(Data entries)
■ ■ ■ ■ ■ ■ ■

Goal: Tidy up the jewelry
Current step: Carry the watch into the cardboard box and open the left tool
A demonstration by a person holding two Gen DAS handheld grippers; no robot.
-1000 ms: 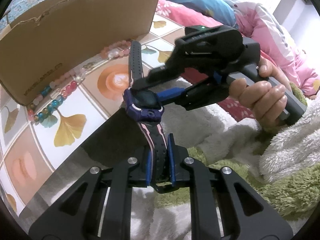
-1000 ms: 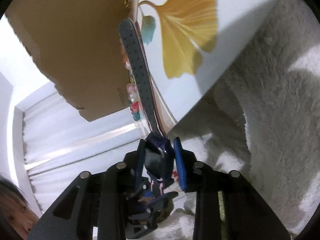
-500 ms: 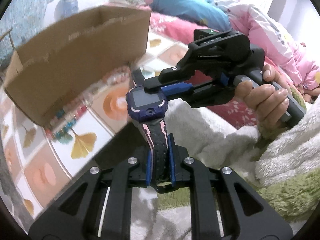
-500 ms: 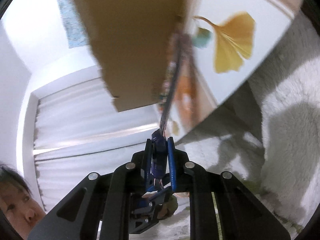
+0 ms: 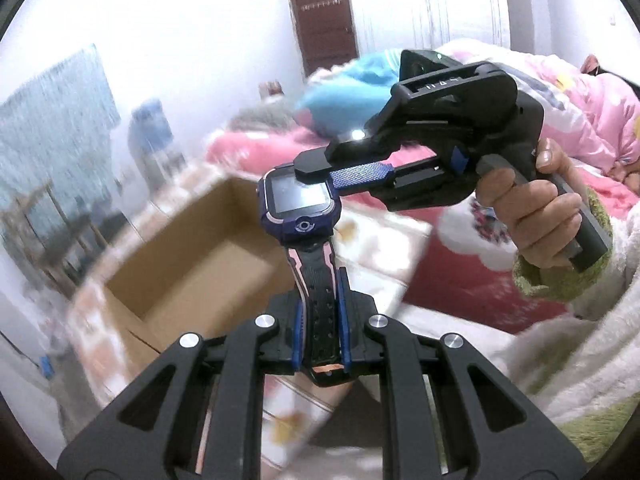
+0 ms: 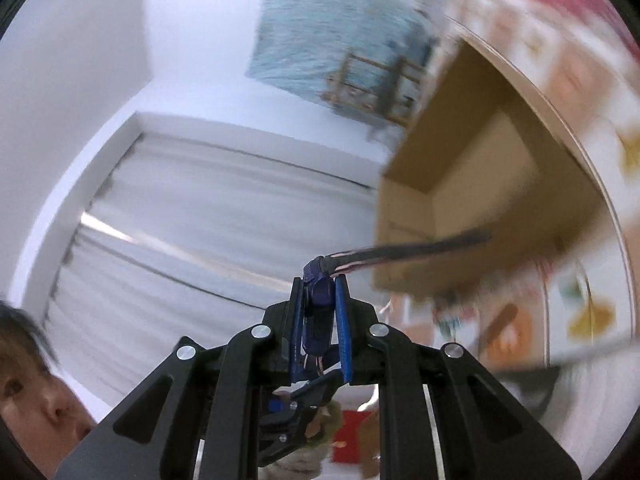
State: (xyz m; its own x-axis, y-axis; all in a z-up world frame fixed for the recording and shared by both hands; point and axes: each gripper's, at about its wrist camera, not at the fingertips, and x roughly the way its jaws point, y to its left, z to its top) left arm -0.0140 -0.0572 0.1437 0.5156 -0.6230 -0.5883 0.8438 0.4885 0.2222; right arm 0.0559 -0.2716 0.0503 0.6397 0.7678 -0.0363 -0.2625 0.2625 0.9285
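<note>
A purple smartwatch with a black and pink strap is held up in the air by both grippers. My left gripper is shut on the lower strap. My right gripper comes in from the right and is shut on the watch body; in the right wrist view it clamps the purple case, and the free strap sticks out to the right. An open cardboard box lies below and to the left, its inside showing bare.
The box stands on a board with a ginkgo-leaf pattern. Pink bedding and a blue pillow lie behind. A fluffy white blanket is at the right. A person's face shows bottom left.
Both grippers have lifted the watch up and tilted it; the box, seen from its side before, now shows its open inside. The view is motion-blurred.
</note>
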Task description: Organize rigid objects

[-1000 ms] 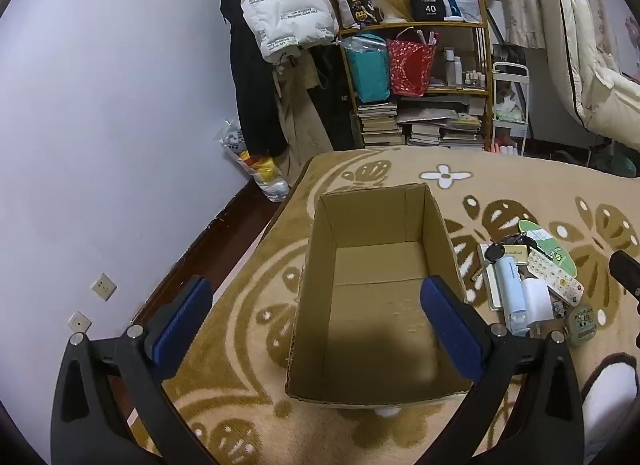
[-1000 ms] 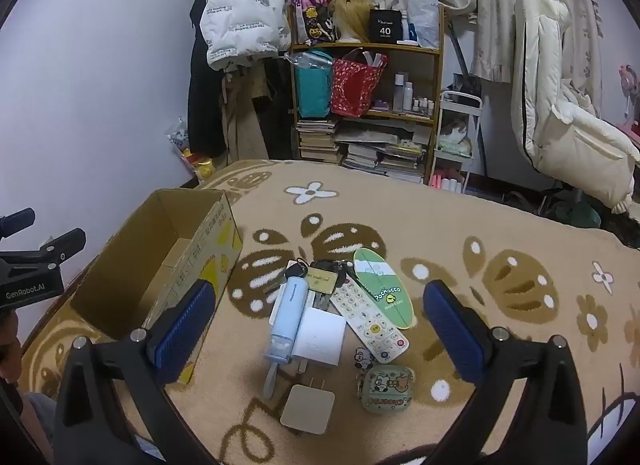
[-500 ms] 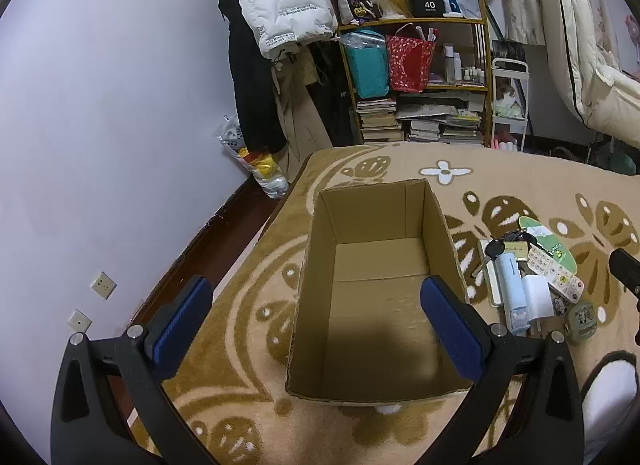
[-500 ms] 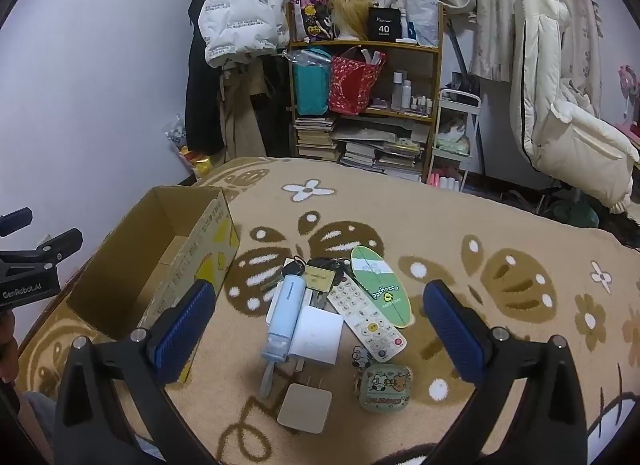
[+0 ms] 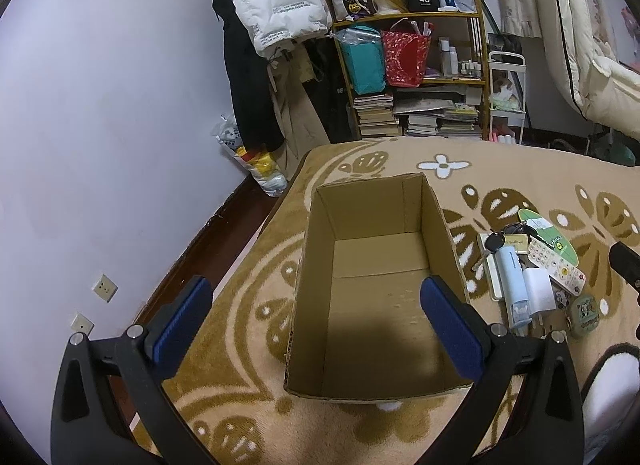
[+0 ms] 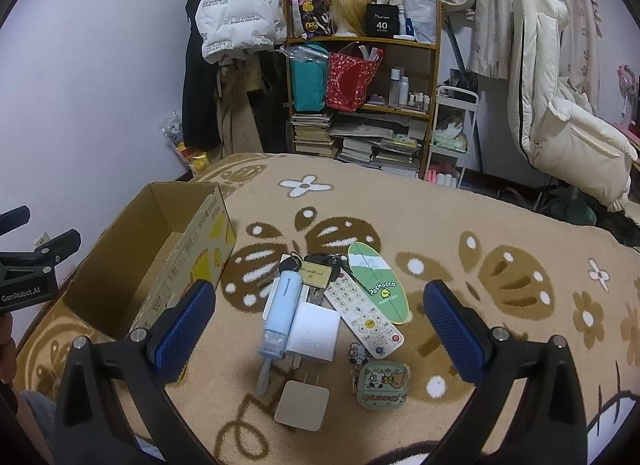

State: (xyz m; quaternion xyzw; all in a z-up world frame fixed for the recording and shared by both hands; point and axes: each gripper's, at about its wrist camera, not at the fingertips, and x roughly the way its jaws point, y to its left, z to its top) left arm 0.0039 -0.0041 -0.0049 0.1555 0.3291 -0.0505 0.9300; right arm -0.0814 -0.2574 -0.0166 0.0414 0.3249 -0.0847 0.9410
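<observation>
Hovering wide open and empty, the right gripper point(image 6: 319, 319) faces a white charger point(image 6: 312, 332), probably light, stiff, slippery; grasp its flat sides. The left gripper point(image 5: 316, 315), equally open and empty, hangs over the cardboard box point(image 5: 316, 265) at 9 o'clock.

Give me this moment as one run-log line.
left gripper: open, above empty brown cardboard box | right gripper: open, above pile: white remote control, pale blue tube, white charger block | nothing boxed

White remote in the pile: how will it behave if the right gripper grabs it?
The white remote looks stiff and flat, so probably light and unlikely to roll. Its far end lies under the keys, so lifting may drag them. The smooth casing could slip between the right gripper pads.
</observation>
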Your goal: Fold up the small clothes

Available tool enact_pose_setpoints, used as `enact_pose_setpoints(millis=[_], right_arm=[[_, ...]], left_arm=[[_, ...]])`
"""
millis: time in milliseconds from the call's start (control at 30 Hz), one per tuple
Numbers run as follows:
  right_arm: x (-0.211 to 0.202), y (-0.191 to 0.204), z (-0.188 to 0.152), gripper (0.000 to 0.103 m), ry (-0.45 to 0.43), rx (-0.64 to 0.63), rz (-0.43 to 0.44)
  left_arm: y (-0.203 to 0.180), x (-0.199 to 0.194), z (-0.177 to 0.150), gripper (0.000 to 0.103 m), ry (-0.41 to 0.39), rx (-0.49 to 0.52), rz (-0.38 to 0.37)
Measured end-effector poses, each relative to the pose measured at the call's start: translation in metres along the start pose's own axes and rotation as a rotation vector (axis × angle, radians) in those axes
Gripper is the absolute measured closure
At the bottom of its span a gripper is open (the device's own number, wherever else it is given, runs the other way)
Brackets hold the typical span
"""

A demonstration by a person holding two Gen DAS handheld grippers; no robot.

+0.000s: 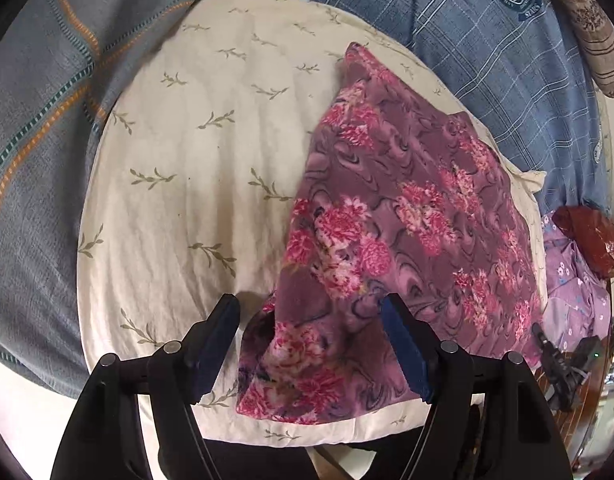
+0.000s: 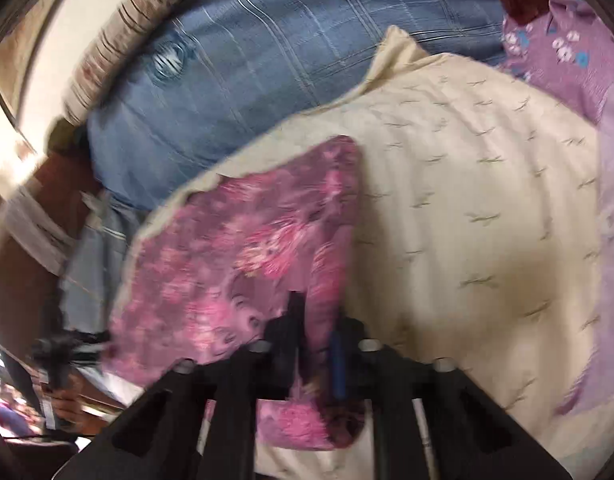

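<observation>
Floral garment (image 1: 407, 216), pink-purple, lies w/ one layer doubled over on cream pillow (image 1: 195, 152), lower right of left view. Right gripper (image 2: 317, 340) jaws clamped on its near edge; left gripper (image 1: 311, 320) jaws apart over the near corner. Fold seems approx. half done; more folds & smoothing left.

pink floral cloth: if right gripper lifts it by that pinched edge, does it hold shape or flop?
Likely flops: the pink floral cloth drapes in soft folds over the cream pillow. Probably light and thin where it bunches in the right gripper. The open left gripper gives no support.
</observation>
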State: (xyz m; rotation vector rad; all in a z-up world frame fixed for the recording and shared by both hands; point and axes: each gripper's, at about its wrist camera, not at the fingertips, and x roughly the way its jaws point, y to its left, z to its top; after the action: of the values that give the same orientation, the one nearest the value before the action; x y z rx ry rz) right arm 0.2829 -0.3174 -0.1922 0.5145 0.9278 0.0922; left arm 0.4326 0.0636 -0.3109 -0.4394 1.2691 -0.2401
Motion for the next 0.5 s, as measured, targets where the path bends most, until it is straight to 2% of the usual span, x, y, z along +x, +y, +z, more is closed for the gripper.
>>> enact_pose_setpoints(millis=[67, 100, 133, 167, 200, 267, 400, 500], right_arm=[[0.011, -0.014, -0.003, 0.095, 0.065, 0.048, -0.015], [0.007, -0.021, -0.007, 0.090, 0.053, 0.087, 0.009], [-0.004, -0.024, -0.009, 0.091, 0.025, 0.114, 0.065], [-0.012, -0.027, -0.012, 0.090, 0.012, 0.125, 0.109], [-0.019, -0.026, -0.014, 0.086, 0.003, 0.124, 0.130], [-0.029, -0.022, -0.018, 0.073, -0.009, 0.099, 0.123], [-0.020, -0.012, -0.029, 0.072, 0.022, 0.051, 0.070], [-0.005, -0.005, -0.034, 0.072, 0.060, 0.039, 0.036]], left_arm=[[0.001, -0.004, -0.002, 0.030, 0.005, -0.019, -0.015], [0.002, -0.009, -0.004, 0.030, 0.015, -0.021, -0.047], [0.002, -0.015, -0.006, 0.030, 0.012, -0.018, -0.077], [0.002, -0.020, -0.007, 0.030, 0.002, -0.014, -0.090], [0.002, -0.026, -0.009, 0.030, -0.017, -0.005, -0.089], [0.005, -0.029, -0.010, 0.027, -0.033, -0.001, -0.082], [0.010, -0.008, -0.016, 0.027, 0.014, -0.016, -0.031], [-0.004, -0.008, -0.024, 0.026, -0.027, 0.055, 0.041]])
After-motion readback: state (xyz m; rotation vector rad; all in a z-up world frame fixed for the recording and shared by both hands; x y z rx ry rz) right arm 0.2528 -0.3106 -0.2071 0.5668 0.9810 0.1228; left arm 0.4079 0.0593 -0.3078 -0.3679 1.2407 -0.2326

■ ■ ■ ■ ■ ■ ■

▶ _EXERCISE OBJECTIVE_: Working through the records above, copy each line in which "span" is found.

▶ _SOLVED PROBLEM_:
At the bottom of its span a gripper is open (the device's own number, wherever else it is given, runs the other way)
Brackets hold the typical span
Motion for the next 0.5 s, as measured, targets where the path bends most, until it is straight to 2% of the usual span, x, y, z along +x, +y, +z, more is closed for the gripper.

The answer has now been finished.